El debate cuántico y su impacto en Bitcoin

El debate sobre el futuro de Bitcoin frente a los ordenadores cuánticos suele desviarse porque se mezclan dos cuestiones distintas: una técnica y otra legal. La primera pregunta es si la computación cuántica podría romper el esquema de firmas de Bitcoin. La respuesta es sí, pero el protocolo tiene mecanismos para adaptarse: nuevos tipos de direcciones, migraciones, soft forks y rotación de claves. Sin embargo, esto sigue siendo un problema de ingeniería, no de derecho.

La segunda pregunta es más compleja: si alguien utiliza un ordenador cuántico para derivar una clave privada y transferir fondos de una cartera inactiva, ¿qué ocurre desde el punto de vista legal? ¿Se trata de recuperar propiedad abandonada o de un robo? En abril de 2026, la propuesta BIP-361 propuso congelar más de 6,5 millones de BTC en UTXOs vulnerables al cuántico, incluyendo más de un millón asociados a Satoshi Nakamoto. Lo que antes era una discusión teórica ahora se ha convertido en una batalla real sobre propiedad, confiscación y el significado del derecho en un sistema que solo reconoce el control.

¿Qué dice la ley clásica?

La respuesta es contundente: sería un robo. Aunque Bitcoin no reconoce títulos de propiedad como los tribunales, sino el control, la ley clásica no sigue este principio. Si alguien accede a fondos ajenos mediante una clave privada derivada cuánticamente, la justicia lo consideraría un delito. Esto puede frustrar a algunos usuarios de Bitcoin, pero refuerza la necesidad de clarificar qué dice la ley sobre estos actos.

¿Cuál es el riesgo real para los Bitcoin?

No todos los Bitcoin están igualmente expuestos. En la mayoría de los casos, una dirección no revela la clave pública hasta que el propietario realiza una transacción. Esto significa que un atacante cuántico no puede simplemente extraer claves privadas de cualquier dirección en la cadena. El verdadero riesgo se concentra en categorías específicas de salidas:

  • Salidas antiguas de pago a clave pública: Algunas direcciones antiguas revelan la clave pública completa en la cadena.
  • Construcciones antiguas de script: Algunos scripts antiguos también exponen la clave pública.
  • Salidas Taproot: Las salidas P2TR comprometen directamente una clave de 32 bytes, no un hash.
  • Reutilización de direcciones: Si un usuario reutiliza una dirección y deja fondos atrás, la clave pública queda expuesta.

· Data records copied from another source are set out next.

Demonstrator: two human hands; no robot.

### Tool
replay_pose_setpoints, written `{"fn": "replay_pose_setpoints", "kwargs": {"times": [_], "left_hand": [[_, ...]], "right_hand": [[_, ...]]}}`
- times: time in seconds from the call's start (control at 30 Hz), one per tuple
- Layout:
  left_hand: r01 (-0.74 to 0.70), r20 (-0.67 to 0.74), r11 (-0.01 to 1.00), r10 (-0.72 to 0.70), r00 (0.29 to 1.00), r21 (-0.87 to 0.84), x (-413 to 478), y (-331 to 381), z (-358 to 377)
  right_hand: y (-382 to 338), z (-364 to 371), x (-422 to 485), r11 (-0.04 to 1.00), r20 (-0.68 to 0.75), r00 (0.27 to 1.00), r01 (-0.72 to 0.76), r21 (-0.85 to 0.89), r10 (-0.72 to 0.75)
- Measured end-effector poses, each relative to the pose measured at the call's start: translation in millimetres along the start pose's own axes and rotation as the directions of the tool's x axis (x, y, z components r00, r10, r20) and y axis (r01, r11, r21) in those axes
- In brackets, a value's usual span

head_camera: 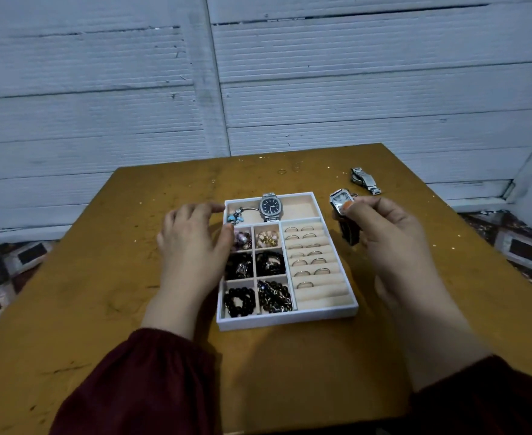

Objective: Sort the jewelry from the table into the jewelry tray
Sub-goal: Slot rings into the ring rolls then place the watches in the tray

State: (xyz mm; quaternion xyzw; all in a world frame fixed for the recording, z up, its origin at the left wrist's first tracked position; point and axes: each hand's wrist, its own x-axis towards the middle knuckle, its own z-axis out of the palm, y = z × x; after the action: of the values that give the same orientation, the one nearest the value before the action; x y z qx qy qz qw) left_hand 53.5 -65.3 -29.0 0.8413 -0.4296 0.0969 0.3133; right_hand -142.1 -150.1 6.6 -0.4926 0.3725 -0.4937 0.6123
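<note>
A white jewelry tray (pixel 286 318) sits mid-table. Its long top compartment holds a silver watch with a dark dial (pixel 270 206) and a charm bracelet with blue beads (pixel 238 216). Six small compartments hold bead bracelets, and the right section holds several rings (pixel 305 255) in slots. My right hand (pixel 384 240) grips a rectangular white-faced watch with a dark strap (pixel 340 200) just right of the tray's top corner. My left hand (pixel 192 243) hovers at the tray's left edge, fingers relaxed, fingertips near the top-left compartment.
A silver metal-band watch (pixel 363 180) lies on the brown table (pixel 133 277) at the back right. Two or three loose rings (pixel 288 169) lie near the far edge. A pale plank wall stands behind the table.
</note>
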Motion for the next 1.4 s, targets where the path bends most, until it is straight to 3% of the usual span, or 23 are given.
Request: {"fn": "replay_pose_setpoints", "kwargs": {"times": [0.23,0.37,0.47,0.73,1.17,1.4], "left_hand": [[0.071,0.038,0.997,-0.071,0.997,0.025,29,-26,17],[0.118,0.182,0.985,-0.14,0.973,0.128,38,-37,27],[0.108,0.246,0.974,-0.157,0.956,0.2,41,-39,34],[0.101,0.239,0.973,-0.15,0.959,0.208,41,-42,39],[0.1,0.224,0.971,-0.149,0.963,0.218,42,-42,41],[0.106,0.225,0.972,-0.153,0.962,0.209,42,-41,40]], "right_hand": [[-3,27,21,0.999,0.063,0.997,-0.054,-0.002,0.054],[-2,40,41,0.996,0.1,0.992,-0.077,-0.051,0.082],[-4,48,53,0.994,0.135,0.987,-0.097,0.049,0.09],[10,55,86,0.986,0.166,0.975,-0.156,0.052,0.145],[21,55,93,0.922,0.217,0.955,-0.113,-0.369,0.204],[25,55,93,0.868,0.278,0.941,-0.033,-0.495,0.194]]}}
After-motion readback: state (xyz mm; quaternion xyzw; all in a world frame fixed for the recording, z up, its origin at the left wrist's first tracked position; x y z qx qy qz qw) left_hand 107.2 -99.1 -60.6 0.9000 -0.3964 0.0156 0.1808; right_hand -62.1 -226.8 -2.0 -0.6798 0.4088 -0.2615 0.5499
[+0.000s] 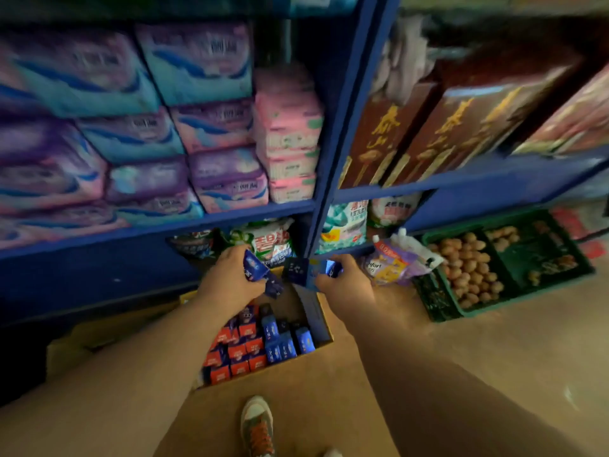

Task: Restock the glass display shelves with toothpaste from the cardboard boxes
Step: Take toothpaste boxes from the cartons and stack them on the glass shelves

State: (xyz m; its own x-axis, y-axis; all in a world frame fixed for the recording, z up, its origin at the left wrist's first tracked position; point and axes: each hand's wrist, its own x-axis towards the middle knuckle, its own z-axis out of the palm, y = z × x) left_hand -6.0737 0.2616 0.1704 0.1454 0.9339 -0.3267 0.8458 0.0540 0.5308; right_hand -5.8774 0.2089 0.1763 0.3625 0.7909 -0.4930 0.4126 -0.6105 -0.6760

La amenaza se acerca: avances recientes en computación cuántica

El 31 de marzo de 2026, Google Quantum AI publicó una investigación que redujo drásticamente el número de qubits necesarios para romper la curva secp256k1 de Bitcoin. Según el estudio, bastarían menos de 500.000 qubits físicos, una reducción veinte veces menor que las estimaciones anteriores, que rondaban los nueve millones. Este avance acelera el reloj para los poseedores de Bitcoin almacenado en direcciones vulnerables.

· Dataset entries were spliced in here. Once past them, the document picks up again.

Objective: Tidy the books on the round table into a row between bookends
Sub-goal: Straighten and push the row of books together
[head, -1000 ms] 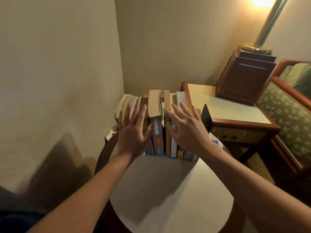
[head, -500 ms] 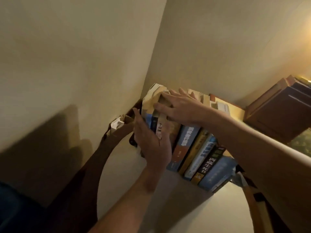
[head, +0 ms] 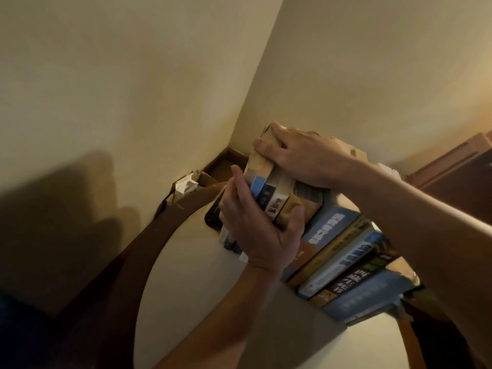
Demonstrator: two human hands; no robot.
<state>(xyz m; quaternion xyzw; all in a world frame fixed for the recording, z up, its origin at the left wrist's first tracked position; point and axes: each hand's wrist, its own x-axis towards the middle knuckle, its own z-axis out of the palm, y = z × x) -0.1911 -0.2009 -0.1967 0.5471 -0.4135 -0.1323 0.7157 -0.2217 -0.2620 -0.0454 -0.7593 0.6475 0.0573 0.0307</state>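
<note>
Centrally, the left hand (head: 255,230) clamps the lower part of a bundle of worn tan and blue paperback books (head: 270,187). Its thumb lies across the spines and its fingers run up the bundle's outer, left face. The right hand (head: 300,158) grips the top of the same bundle from above, with its fingers curled over the upper edges.

The bundle forms the left end of a row of books (head: 343,258) that stands, spines toward the camera, on the round white table with a dark brown wooden rim (head: 191,302). To the right of the bundle, pressed one against the next, come:
- a thick blue-spined volume (head: 330,225)
- a mustard-yellow spine (head: 328,258)
- a pale blue and white spine (head: 343,265)
- a black spine with white characters (head: 356,280)
- a grey-blue cover (head: 372,298), which closes the row

A dark rounded plate (head: 211,218), apparently a black bookend, shows just beside the left hand on the bundle's outer side. Whether it touches the books cannot be told. The right forearm partly hides the far right end of the row, so what stands against it cannot be told.

Beyond the table's rim, an open brown cardboard box (head: 186,186) holding small white cartons sits against the cream wall (head: 133,89). A reddish-brown wooden cabinet (head: 458,179) occupies the right edge.
</note>
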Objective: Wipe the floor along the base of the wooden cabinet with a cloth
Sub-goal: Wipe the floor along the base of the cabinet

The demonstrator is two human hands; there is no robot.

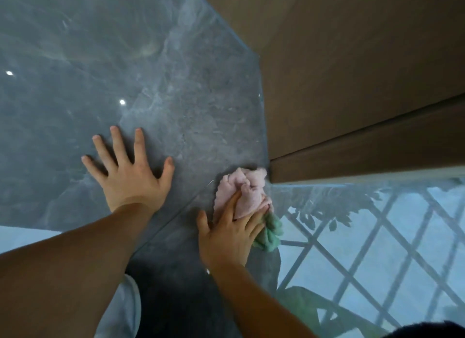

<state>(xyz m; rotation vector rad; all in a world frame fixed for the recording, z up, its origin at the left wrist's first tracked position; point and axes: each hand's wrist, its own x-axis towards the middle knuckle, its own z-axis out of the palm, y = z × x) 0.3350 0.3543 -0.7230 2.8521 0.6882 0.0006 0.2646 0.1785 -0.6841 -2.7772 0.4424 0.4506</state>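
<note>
Beside the cabinet (352, 86), right hand (226, 234) presses cloth (245, 194), seemingly bunched.

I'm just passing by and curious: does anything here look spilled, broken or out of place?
Nothing stands out. The right hand presses a bunched pink and green cloth at the wooden cabinet's corner, the left hand lies flat on the glossy grey floor. The lattice pattern is only a reflection.

Our left hand (130, 171) lies flat, palm down, fingers and thumb spread wide, the bare forearm running back toward the lower left. Our right hand (230, 233) presses down with fingers curled forward in a loose grip (the thumb sticks out to the left), its forearm reaching in from below.
</note>
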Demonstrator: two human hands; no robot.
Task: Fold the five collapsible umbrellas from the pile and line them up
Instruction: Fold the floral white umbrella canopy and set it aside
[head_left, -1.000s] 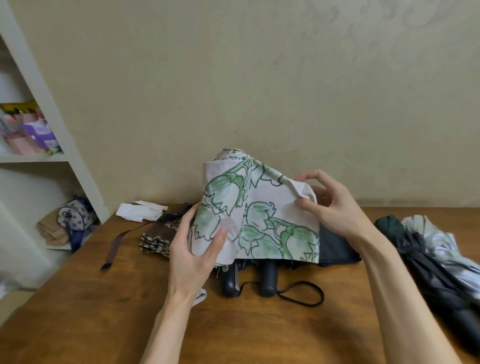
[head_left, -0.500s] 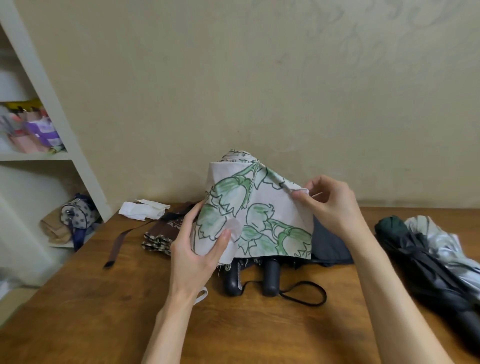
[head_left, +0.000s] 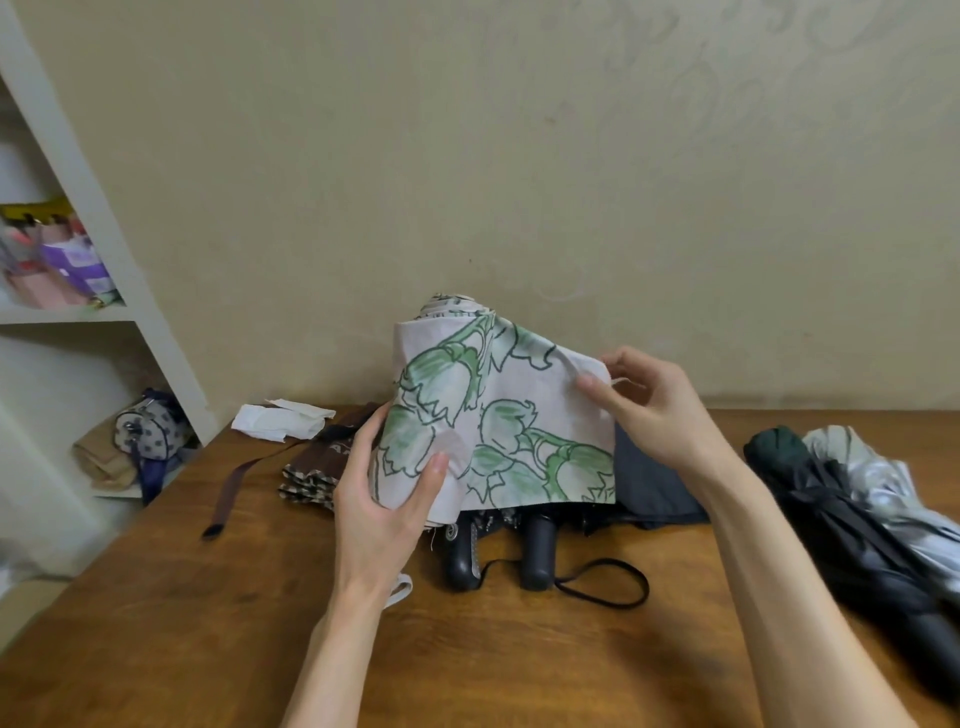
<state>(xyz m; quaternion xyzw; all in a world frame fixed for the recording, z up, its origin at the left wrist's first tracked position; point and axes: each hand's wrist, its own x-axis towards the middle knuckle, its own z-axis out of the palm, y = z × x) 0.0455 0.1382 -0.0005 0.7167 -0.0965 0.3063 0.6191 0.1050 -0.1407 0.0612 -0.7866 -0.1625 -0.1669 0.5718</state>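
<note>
Head view: left hand (head_left: 387, 512) around floral umbrella (head_left: 493, 415), right hand (head_left: 657, 410) pinching canopy edge.

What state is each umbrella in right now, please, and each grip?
floral umbrella, held upright, canopy loose and unwrapped.
left grip, curled round its lower part.
right grip, pinching a panel's edge.
brown checked umbrella, lying collapsed, strap undone.
two black-handled umbrellas, lying behind the floral one.
dark green umbrella, lying loosely bundled at right.
silver umbrella, lying rumpled beside it.
</note>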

¿Qué hacer ante este riesgo?

Los expertos recomiendan migrar los fondos a direcciones más seguras antes de que la computación cuántica sea una amenaza real. Las soluciones incluyen:

  • Direcciones segwit (P2SH-P2WPKH o P2WPKH): Estas direcciones no revelan la clave pública hasta que se realiza una transacción.
  • Direcciones Taproot: Ofrecen mayor privacidad y seguridad frente a ataques cuánticos.
  • Rotación periódica de claves: Cambiar las claves privadas de forma regular reduce el riesgo de exposición.
  • Evitar la reutilización de direcciones: Cada transacción debe usar una dirección única para minimizar la exposición de la clave pública.

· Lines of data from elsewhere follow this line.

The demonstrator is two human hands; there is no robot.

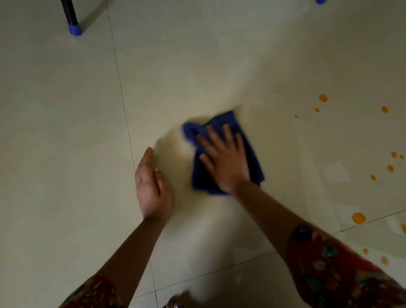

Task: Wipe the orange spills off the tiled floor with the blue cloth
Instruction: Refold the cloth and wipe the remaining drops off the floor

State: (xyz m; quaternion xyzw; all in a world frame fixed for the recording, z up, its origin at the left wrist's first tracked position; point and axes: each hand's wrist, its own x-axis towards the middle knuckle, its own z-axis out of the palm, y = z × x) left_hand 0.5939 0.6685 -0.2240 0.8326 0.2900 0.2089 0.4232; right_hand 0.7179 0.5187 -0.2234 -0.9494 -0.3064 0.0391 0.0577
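Note:
A folded blue cloth point(228, 123) lies on the pale tiled floor point(197, 66) near the middle of the view. My right hand point(226, 158) presses flat on it with fingers spread. My left hand point(151, 186) hovers or rests edge-on to the left of the cloth, fingers straight, holding nothing. Several orange spills dot the floor to the right: a drop at the upper right point(323, 98), a small cluster point(390, 168) and a larger blot point(359, 217) near a tile joint. The cloth looks motion-blurred.
A black furniture leg with a blue foot cap point(74, 28) stands at the upper left. Another blue cap point(321, 1) shows at the top edge. Dark grout lines cross the floor. A blurred object point(178, 301) sits at the bottom edge.

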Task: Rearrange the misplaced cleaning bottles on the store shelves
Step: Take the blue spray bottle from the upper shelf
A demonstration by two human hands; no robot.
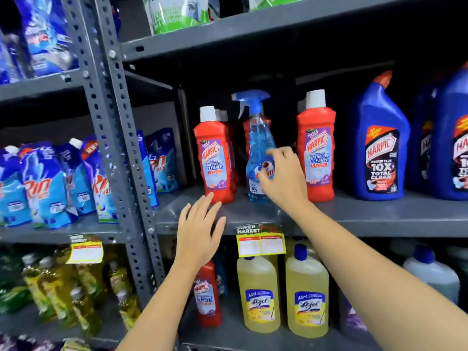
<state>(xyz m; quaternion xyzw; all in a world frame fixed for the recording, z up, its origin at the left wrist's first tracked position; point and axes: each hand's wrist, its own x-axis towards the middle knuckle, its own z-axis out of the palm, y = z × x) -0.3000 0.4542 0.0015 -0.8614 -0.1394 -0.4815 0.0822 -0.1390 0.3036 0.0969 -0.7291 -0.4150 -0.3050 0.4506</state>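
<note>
L hand (200, 224) flat, fingers together; R hand (283, 173) fingers curled at clear blue spray bottle (258, 148).

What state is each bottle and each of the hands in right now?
Blue spray bottle: upright between the red bottles, right hand at its label.
Red bottle on the left: upright, capped.
Red bottle on the right: upright, capped.
Blue bottle: upright, red cap on.
Left hand: open, empty.
Right hand: fingers curled at the spray bottle; grip unclear.
</note>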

«La ley clásica no reconoce la propiedad abandonada en Bitcoin. Si alguien accede a fondos ajenos mediante un ordenador cuántico, será considerado un robo, independientemente de la tecnología utilizada». — Experto en derecho digital

Conclusión: Prepararse para el futuro cuántico

Aunque el riesgo de un ataque cuántico masivo aún no es inminente, los avances recientes en computación cuántica obligan a los poseedores de Bitcoin a tomar medidas preventivas. La ley clásica ya tiene una respuesta clara: acceder a fondos ajenos mediante tecnología cuántica será considerado un delito. Por ello, la mejor estrategia es migrar los fondos a direcciones más seguras y adoptar prácticas que minimicen la exposición de las claves privadas.